7. When the Vienna Group declares its commitment to this provision, then both parties would commit themselves to the implemention of the agreement mentioned in item 6. Islamic Republic of Iran expressed its readiness to deposit its LEU (1200 kg) within one month. On the basis of the same agreement the Vienna Group should deliver 120 kg fuel required for TRR in no later than one year.

8. In case the provisions of this Declaration are not respected Turkey, upon the request of Iran, will return swiftly and unconditionally Iran's LEU to Iran."

This agreement was originally proposed in October 2009 as a measure that would temporarily remove Iran's capability to produce weapons grade product.  By the time that the deal was finalized, the 1200 kilogram was not enough; it was believed that by May 2010, Iran's stockpile of LEU could have been as high 2300 kilograms, however, that was not the point of the deal.  On top of that, the requirement that the fuel swap take place within one year was problematic since France's fuel fabricator stated that it would take two years to make 120 kilograms of 20 percent LEU.

By July 2010, the head of Iran's Atomic Energy Organization announced that Iran was intending to produce 120 kilograms of 19.75 percent uranium by September 2011 for use in the Tehran Research Reactor.  A report by the Institute for Science and International Security (ISIS) examined Iran's production of 19.75 percent uranium and estimated that Iran would need between 125 kilograms and 210 kilograms of 19.75 percent uranium to further enrich up to weapons-grade uranium in sufficient quantities that would be required by a nuclear weapon.  The group also estimated that it would take Iran a very short period of time to enrich 19.75 percent uranium to the 90 percent level required for a nuclear weapon.

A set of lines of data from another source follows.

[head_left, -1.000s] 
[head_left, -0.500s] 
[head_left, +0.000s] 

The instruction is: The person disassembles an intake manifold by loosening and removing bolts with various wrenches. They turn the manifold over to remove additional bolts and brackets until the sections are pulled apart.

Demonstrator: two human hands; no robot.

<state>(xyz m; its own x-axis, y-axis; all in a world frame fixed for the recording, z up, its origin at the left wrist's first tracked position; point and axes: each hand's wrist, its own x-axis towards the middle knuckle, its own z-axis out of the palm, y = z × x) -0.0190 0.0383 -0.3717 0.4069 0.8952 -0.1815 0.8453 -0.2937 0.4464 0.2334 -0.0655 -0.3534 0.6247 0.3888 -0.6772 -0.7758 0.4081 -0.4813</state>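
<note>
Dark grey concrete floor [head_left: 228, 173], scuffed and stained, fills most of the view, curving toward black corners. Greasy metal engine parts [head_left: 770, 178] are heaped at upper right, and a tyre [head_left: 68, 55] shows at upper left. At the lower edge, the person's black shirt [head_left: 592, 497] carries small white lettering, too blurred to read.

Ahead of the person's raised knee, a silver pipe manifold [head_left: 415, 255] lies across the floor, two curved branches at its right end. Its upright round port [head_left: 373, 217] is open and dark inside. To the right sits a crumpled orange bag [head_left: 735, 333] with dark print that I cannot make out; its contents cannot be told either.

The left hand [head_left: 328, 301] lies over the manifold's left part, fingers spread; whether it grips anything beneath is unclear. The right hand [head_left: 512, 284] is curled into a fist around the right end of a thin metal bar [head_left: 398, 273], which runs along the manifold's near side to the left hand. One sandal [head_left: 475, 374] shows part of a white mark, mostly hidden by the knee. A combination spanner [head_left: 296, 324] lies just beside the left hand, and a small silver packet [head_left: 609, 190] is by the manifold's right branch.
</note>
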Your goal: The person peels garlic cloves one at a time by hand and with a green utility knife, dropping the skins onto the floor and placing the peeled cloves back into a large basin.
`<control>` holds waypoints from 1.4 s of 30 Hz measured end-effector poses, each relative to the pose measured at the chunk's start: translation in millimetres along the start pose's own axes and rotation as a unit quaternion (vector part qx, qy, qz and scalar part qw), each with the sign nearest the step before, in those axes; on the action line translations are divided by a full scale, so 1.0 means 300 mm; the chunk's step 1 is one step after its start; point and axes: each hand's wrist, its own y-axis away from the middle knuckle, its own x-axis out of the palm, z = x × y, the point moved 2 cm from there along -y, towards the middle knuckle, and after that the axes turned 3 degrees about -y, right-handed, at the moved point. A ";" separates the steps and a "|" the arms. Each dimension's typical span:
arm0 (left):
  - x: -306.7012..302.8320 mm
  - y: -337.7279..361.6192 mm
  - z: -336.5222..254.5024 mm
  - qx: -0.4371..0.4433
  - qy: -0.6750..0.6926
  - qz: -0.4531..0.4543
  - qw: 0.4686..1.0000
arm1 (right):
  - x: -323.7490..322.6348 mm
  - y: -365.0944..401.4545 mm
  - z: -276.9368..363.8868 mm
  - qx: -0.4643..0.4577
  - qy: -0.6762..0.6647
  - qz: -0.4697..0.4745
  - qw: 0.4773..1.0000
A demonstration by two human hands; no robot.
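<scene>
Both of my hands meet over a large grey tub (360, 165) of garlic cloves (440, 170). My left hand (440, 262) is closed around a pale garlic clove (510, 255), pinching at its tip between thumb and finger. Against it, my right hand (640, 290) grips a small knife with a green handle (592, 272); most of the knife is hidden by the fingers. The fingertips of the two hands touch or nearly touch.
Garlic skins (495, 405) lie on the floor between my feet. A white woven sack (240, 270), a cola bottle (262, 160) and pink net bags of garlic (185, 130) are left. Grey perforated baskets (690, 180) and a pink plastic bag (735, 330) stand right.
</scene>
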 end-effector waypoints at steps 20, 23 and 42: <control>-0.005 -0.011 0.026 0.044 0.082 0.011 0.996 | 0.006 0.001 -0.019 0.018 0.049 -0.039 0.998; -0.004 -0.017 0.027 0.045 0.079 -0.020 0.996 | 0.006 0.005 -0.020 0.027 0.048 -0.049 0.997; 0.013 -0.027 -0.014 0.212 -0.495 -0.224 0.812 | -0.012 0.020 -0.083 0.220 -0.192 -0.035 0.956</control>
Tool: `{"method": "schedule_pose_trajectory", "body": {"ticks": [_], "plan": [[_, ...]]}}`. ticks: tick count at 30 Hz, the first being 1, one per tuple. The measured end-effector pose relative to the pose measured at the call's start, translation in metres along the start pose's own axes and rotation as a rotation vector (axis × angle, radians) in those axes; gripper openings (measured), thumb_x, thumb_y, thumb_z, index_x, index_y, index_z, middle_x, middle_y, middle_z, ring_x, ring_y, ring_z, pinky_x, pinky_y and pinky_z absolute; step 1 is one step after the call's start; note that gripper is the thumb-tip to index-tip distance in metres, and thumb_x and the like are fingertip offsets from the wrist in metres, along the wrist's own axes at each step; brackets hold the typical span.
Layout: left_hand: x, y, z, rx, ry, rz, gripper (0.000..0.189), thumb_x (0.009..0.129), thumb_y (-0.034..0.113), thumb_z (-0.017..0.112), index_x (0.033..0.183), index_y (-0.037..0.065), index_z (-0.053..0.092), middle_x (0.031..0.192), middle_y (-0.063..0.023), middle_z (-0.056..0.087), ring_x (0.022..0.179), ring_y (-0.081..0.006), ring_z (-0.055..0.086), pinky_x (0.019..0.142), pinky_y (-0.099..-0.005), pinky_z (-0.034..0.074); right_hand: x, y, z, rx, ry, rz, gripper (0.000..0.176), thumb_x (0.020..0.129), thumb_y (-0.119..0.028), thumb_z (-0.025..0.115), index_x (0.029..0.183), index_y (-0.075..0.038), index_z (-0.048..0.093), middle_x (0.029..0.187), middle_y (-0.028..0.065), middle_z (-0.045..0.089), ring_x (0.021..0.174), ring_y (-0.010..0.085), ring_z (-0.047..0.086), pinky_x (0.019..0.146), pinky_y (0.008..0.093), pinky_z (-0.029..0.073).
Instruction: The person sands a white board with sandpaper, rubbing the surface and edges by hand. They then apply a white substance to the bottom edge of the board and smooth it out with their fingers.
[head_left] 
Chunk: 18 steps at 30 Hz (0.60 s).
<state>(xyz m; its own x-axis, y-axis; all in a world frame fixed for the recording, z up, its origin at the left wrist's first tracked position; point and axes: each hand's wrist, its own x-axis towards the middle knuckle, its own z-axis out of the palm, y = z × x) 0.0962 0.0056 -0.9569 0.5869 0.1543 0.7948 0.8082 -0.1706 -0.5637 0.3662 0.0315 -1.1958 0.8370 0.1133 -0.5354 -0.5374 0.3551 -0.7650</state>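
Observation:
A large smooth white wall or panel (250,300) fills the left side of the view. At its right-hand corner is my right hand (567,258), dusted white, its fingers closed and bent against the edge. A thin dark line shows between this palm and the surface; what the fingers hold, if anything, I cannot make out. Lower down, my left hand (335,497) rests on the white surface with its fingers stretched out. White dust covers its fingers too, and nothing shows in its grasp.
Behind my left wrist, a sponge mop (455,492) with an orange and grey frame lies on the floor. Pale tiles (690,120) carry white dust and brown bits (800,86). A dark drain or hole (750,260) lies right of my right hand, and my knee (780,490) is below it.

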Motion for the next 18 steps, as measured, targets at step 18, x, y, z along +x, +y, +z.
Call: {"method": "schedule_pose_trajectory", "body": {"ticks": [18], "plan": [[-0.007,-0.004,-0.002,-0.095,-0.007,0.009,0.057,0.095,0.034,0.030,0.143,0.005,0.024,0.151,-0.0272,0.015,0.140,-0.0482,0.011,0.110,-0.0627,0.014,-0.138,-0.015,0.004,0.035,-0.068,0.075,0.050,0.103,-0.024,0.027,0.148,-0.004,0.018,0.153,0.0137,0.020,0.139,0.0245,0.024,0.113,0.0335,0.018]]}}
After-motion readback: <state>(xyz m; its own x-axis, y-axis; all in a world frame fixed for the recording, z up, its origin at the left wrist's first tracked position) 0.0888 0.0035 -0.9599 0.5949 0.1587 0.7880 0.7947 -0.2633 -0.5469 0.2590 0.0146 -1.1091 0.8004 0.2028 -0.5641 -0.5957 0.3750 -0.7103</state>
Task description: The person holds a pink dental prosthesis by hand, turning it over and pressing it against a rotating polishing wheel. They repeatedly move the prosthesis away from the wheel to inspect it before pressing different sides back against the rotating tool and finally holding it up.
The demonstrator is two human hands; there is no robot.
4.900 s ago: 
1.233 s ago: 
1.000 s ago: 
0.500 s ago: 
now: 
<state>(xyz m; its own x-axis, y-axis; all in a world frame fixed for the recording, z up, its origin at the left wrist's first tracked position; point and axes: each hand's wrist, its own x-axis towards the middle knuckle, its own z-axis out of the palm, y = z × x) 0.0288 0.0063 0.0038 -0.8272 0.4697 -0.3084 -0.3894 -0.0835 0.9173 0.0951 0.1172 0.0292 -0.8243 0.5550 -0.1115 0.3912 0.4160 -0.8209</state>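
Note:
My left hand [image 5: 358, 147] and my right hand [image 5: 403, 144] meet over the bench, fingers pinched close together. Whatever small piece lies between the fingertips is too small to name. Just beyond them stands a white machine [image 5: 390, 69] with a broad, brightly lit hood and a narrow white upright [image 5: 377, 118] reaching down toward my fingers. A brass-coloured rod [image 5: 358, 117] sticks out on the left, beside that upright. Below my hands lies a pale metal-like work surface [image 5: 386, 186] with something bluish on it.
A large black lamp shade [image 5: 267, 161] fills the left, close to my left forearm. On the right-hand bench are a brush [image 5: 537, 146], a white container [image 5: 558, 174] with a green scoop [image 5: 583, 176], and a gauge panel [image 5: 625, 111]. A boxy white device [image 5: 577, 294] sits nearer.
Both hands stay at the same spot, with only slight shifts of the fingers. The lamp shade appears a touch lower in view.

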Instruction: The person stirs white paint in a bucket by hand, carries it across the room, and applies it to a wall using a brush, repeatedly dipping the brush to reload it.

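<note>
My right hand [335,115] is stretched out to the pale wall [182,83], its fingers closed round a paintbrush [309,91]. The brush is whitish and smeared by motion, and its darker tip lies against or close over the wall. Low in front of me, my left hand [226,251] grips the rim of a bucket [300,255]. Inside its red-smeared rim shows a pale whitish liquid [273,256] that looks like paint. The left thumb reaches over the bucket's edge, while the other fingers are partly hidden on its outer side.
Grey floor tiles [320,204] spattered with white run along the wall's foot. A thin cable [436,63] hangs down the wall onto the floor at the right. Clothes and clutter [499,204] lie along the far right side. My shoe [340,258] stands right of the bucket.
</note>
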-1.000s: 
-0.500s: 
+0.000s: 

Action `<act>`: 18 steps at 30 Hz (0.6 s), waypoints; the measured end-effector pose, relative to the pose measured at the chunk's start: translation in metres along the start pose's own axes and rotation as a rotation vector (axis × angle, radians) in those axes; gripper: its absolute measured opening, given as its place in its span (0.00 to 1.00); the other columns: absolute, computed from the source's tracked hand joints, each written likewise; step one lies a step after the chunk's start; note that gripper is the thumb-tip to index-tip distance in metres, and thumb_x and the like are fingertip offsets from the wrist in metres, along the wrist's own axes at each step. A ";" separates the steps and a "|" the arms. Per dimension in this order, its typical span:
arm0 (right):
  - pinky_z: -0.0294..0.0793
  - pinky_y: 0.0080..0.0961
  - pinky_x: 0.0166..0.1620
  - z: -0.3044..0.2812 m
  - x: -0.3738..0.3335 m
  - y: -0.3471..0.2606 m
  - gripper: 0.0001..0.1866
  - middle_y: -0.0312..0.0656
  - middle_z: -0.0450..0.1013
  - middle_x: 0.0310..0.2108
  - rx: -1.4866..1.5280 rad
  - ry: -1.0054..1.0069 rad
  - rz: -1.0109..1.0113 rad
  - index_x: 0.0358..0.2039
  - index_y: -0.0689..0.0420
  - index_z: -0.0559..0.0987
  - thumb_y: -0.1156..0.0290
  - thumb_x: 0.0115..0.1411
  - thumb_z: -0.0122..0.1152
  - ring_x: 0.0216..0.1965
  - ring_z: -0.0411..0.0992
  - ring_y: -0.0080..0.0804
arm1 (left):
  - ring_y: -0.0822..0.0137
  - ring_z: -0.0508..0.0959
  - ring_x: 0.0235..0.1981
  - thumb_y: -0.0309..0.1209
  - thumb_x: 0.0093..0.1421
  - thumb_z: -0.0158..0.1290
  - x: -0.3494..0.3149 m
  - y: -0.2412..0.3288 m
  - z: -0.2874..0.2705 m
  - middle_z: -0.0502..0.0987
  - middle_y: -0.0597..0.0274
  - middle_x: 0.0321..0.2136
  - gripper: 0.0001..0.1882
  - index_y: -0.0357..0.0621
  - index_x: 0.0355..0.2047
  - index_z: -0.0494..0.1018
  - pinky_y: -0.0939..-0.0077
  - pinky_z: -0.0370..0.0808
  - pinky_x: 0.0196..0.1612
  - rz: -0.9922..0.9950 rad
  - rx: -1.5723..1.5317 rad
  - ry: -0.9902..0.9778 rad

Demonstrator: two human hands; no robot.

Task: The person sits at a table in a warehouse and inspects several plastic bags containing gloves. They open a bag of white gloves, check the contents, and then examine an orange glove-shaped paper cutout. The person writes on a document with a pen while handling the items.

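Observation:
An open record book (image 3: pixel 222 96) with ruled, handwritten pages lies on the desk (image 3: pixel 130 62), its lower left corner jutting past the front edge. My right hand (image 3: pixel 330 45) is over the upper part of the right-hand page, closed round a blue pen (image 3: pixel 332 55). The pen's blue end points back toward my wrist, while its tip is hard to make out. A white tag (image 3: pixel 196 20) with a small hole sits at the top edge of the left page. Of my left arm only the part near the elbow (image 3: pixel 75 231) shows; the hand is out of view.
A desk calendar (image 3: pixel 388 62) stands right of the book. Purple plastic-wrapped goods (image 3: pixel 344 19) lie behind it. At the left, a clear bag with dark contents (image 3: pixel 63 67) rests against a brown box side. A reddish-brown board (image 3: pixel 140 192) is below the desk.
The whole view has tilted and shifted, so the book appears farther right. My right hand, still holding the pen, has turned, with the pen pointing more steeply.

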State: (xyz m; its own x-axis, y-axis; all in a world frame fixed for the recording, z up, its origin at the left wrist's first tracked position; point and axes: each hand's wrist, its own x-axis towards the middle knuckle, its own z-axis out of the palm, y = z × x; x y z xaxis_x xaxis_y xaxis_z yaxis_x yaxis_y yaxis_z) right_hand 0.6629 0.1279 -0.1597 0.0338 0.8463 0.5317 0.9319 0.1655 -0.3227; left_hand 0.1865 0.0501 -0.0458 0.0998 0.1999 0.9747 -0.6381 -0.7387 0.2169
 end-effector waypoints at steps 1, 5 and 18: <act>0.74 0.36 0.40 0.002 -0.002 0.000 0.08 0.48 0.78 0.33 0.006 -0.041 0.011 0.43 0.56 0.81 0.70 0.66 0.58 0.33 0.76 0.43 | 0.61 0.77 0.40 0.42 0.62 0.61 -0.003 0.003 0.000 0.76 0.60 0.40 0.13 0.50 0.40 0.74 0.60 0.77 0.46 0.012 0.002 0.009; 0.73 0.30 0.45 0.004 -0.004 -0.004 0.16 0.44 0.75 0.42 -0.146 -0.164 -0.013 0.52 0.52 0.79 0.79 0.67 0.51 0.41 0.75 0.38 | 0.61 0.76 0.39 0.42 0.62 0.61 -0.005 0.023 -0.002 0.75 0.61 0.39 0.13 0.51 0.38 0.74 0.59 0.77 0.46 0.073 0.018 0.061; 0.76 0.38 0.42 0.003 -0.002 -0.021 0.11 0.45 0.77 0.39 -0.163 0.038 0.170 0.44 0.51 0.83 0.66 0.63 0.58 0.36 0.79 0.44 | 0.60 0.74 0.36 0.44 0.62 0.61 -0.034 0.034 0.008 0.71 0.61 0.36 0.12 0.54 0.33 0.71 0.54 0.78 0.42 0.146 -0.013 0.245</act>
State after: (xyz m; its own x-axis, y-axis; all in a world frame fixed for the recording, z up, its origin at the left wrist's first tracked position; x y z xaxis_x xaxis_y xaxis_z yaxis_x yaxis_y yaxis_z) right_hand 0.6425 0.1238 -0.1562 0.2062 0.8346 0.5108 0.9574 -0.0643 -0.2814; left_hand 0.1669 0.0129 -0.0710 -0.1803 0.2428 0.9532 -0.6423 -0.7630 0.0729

The deal was dismissed by both the United States and Israel, largely because the deal did not include a demand on Iran that they cease enriching uranium.  The United States went on to put further sanctions on Iran, killing any hope of a successful deal.

Let's close with this quote from Peter Jenkins, former United Kingdom Permanent Representative for the International Atomic Energy Administration between 2001 and 2006:
  
"Since 1992, both leading Israeli parties have strived to convince Washington of Israel’s value to the US as an ally in a post-Cold War Middle East. For these Israelis, Iran’s nuclear programme has been manna from heaven—just what’s needed to persuade Americans that Iran is an evil state bent on destroying Israel, and that Iran’s programme, if left unchecked, will precipitate nuclear proliferation in an unstable region.

US neoconservatives, in thrall to dreams of reshaping the Middle East, have provided a ready echo chamber for these (highly questionable) propositions. These constituencies, Israeli and American, have no interest in the normalisation of the Iranian nuclear case through an NPT deal."


It is interesting to look back decades to see what a tangled diplomatic web has been woven when it comes to Iran and its nuclear program.